*What this task involves:* Which lines of the data contain the string "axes"? Copy every one.

*Supplied material:*
↓↓↓

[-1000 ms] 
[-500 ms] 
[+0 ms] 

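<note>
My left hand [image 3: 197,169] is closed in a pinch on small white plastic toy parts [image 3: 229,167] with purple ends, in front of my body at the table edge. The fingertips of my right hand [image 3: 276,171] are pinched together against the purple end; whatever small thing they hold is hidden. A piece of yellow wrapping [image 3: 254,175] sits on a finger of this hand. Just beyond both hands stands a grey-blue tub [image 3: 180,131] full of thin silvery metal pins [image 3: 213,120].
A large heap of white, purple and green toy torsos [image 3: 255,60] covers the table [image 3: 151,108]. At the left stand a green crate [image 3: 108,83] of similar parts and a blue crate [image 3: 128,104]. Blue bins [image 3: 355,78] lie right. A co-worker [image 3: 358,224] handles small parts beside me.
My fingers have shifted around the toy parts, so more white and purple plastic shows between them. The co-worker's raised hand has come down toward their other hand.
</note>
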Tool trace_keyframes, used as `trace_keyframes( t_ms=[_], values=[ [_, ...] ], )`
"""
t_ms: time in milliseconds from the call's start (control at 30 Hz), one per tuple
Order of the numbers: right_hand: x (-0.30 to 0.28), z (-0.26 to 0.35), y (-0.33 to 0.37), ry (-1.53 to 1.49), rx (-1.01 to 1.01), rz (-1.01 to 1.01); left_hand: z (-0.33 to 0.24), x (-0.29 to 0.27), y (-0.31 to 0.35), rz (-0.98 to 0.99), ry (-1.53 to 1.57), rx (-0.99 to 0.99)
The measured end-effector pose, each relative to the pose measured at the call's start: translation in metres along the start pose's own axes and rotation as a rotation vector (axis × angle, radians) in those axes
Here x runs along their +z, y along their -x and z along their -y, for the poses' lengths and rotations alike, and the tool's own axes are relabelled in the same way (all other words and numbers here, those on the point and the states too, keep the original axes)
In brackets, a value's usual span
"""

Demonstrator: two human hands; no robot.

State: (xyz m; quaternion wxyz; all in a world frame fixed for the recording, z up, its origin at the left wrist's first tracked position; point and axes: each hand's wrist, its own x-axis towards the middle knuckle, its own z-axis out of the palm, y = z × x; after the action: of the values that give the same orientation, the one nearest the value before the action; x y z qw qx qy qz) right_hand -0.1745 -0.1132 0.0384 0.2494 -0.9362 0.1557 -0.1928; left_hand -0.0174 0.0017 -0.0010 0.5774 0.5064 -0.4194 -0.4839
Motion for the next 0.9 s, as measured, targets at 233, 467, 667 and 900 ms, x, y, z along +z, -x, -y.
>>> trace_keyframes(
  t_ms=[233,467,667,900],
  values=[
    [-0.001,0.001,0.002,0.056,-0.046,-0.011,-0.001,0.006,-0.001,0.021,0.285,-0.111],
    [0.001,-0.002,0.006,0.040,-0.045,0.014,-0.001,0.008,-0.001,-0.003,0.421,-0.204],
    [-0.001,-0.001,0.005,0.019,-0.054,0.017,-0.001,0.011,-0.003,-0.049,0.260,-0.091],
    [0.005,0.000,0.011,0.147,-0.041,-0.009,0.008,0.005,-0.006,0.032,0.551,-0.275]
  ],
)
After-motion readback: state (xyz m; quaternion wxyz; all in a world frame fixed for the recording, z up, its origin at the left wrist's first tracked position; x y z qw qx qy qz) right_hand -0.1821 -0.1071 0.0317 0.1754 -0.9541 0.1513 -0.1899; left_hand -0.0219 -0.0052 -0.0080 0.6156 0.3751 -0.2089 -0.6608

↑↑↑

*Problem solution:*
The measured end-effector pose, each relative to the pose measured at the call's start: translation in metres along the start pose's own axes and rotation as a rotation vector (axis × angle, radians) in those axes
Here x runs along their +z, y along their -x and z along their -y, for the poses' lengths and rotations alike, and the tool's own axes are relabelled in the same way (all other words and numbers here, those on the point and the states too, keep the original axes)
State: (xyz m; quaternion wxyz; all in a world frame fixed for the recording, z up, its origin at the left wrist's first tracked position; point and axes: each hand's wrist, its own x-axis towards the middle knuckle, its own z-axis out of the palm, y = z × x; after the action: of the values that give the same orientation, the one nearest the value before the action; x y z qw qx qy qz) right_hand -0.1745 -0.1132 0.0384 0.2494 -0.9362 0.1557 -0.1928; left_hand -0.0174 0.0017 -0.0010 0.5774 0.5064 -0.4194 -0.4839

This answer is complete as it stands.